11-05-2011 - 14:40 - Par

De Woody Allen. Sélection officielle, hors compétition. Film d’ouverture.


Synopsis : Un jeune couple d’américains dont le mariage est prévu à l’automne se rend pour quelques jours à Paris. La magie de la capitale ne tarde pas à opérer, tout particulièrement sur le jeune homme amoureux de la Ville-lumière et qui aspire à une autre vie que la sienne.

Un an après avoir présenté hors compétition VOUS ALLEZ RENCONTRER UN BEL ET SOMBRE INCONNU, Woody Allen revient sur la Croisette pour ouvrir la 64ème édition du Festival avec son cru 2011, MINUIT A PARIS. Un long-métrage qui a souvent défrayé la chronique pour les soit disant mauvaises performances de la Première Dame. Désamorçons tout de suite la grenade : Carla Bruni n’a que trois scènes, n’a pas grand-chose à jouer, et ne s’en sort pas mal. Non, l’important dans MINUIT A PARIS se situe plutôt dans le fait qu’Allen déclare ici son amour à Paris, la France, son aura de sanctuaire pour artistes. Voire un peu trop. S’ouvrant sur cinq bonnes minutes de cartes postales des endroits les plus emblématiques de la capitale, le film débute mal, très mal. D’autant que tous les personnages, hormis celui d’Owen Wilson, sont détestables au plus haut point.
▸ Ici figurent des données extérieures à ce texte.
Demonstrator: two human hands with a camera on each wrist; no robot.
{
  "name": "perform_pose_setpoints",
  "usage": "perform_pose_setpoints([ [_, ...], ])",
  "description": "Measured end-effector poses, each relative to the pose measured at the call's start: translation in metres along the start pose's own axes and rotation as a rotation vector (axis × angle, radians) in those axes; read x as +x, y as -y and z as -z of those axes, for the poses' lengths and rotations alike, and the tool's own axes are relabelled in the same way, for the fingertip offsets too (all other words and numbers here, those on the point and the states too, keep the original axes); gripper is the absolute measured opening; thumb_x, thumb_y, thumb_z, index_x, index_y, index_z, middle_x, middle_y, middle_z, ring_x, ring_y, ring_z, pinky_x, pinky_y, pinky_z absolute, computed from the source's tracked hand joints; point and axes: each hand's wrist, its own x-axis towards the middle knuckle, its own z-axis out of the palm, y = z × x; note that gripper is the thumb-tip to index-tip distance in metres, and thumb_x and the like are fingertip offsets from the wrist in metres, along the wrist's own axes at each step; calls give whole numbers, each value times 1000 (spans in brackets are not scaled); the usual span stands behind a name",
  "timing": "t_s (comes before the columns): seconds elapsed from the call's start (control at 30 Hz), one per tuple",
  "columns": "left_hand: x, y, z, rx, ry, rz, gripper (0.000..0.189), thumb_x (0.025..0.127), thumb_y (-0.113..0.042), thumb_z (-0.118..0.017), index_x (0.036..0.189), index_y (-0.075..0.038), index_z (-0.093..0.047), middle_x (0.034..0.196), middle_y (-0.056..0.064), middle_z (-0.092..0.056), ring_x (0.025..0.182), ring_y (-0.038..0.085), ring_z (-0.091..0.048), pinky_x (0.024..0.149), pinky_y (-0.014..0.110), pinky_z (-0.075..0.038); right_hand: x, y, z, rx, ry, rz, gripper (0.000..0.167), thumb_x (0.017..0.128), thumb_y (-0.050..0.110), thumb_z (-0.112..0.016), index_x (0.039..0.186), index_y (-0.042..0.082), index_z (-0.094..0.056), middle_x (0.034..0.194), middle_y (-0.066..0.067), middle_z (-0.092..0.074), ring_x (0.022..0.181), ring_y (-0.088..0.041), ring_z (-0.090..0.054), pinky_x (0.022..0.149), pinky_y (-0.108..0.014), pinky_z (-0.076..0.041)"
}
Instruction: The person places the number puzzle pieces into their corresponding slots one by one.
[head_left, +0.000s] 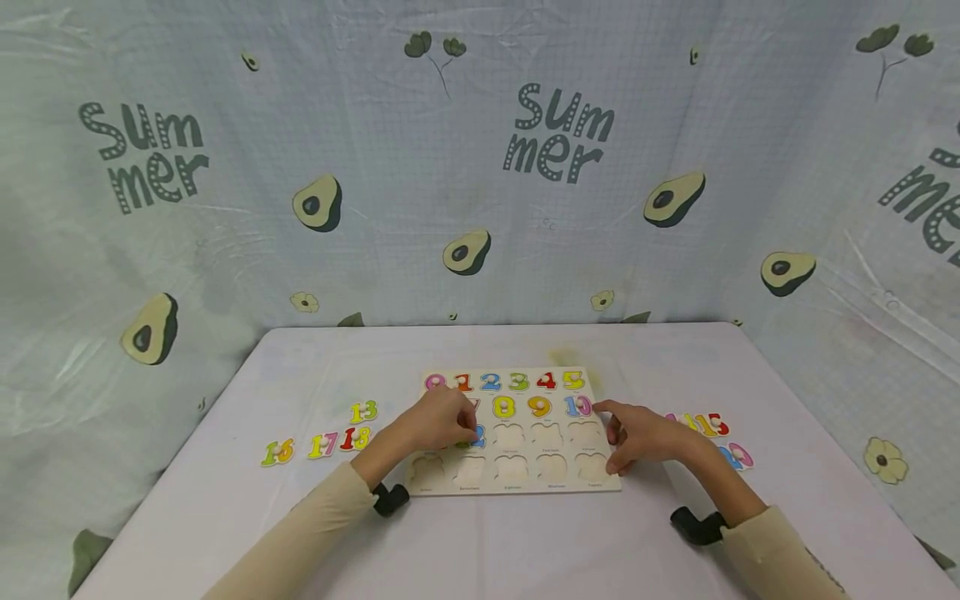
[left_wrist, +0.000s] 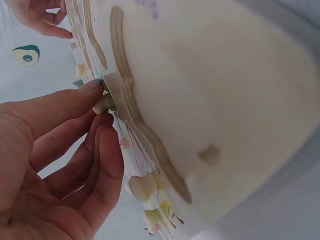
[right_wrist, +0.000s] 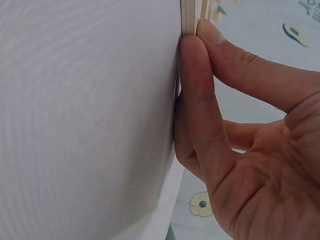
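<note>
My left hand (head_left: 442, 419) is over the left part of a wooden number puzzle board (head_left: 525, 489). Its thumb and a finger pinch the knob of a number piece (head_left: 480, 436) with a blue 2, at the third row; the hand partly hides this piece. The left wrist view shows the pale knob (left_wrist: 104, 103) between the fingertips. My right hand (head_left: 647, 433) is at the board's right edge, thumb by the lower corner, index finger beside the pink and blue 10 (head_left: 578, 406). In the right wrist view, thumb and finger hold the board's edge (right_wrist: 188, 17).
Left of the board lie loose pieces 13 (head_left: 363, 411), 16 (head_left: 277, 452), 17 (head_left: 322, 445) and 18 (head_left: 356, 438). More pieces, including a red-and-yellow 15 (head_left: 712, 424) and one ending in a pink 0 (head_left: 740, 456), lie beyond my right wrist. A patterned curtain (head_left: 375, 125) hangs behind the table.
</note>
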Motion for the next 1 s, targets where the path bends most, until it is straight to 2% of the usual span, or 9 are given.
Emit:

Certes, Allen raille là les érudits étalant leur culture avec pédanterie (via le personnage campé par Michael Sheen), ou les Républicains du Tea Party voyant l’Europe comme un trou à rat, mais un peu plus de subtilité dans la caricature n’aurait pas fait de mal.

Heureusement, le cinéaste se rattrape avec sa trame principale : celle d’un scénariste hollywoodien, Gil Pender, se rêvant en écrivain, interprété avec allant par Owen Wilson, et qui chaque nuit, à minuit, traverse une faille spatio-temporelle et se retrouve propulsé dans les années 20. Si bien que son héros rencontre au fil de ses aventures Ernest Hemingway, Pablo Picasso, Luis Bunuel ou Salvador Dali. La démarche s’avère plutôt amusante, d’autant que certaines scènes sont franchement réussies,notamment la discussion au café entre Gil, Dali, Bunuel et Man-Ray, durant laquelle Adrien Brody en peintre surréaliste assure un spectacle certes too much, mais d’une grande drôlerie. Ce récit finit néanmoins par rapidement s’essouffler et tomber dans le name dropping incessant, résumant l’intérêt du film à cette simple question : « Qui Gil va-t-il rencontrer lors de son prochain voyage dans le temps ? ». D’une idée plutôt jubilatoire, Allen ne tire qu’un gimmick qui, sous la forme d’un court-métrage, ou exploité avec un peu plus d’imagination (malgré tout le respect que l’on porte au cinéaste), aurait sans doute gagné en profondeur. Mais comme le metteur en scène new-yorkais possède encore de beaux reste, il parvient à sortir le spectateur de sa torpeur grâce à une morale finale plutôt surprenante, bien que légèrement trop appuyée et didactique. MINUIT A PARIS apparaît donc plus comme un film de transition et de guérison pour Woody Allen, une ode à l’Art, à Paris, au présent et à l’épicurisme. Aussi inégale que plaisante. On ne pourra s’empêcher d’en réclamer plus au cinéaste…

Minuit à Paris, de Woody Allen. Avec Owen Wilson, Marion Cotillard, Rachel McAdams, Michael Sheen. 1h34. Sortie le 11 mai.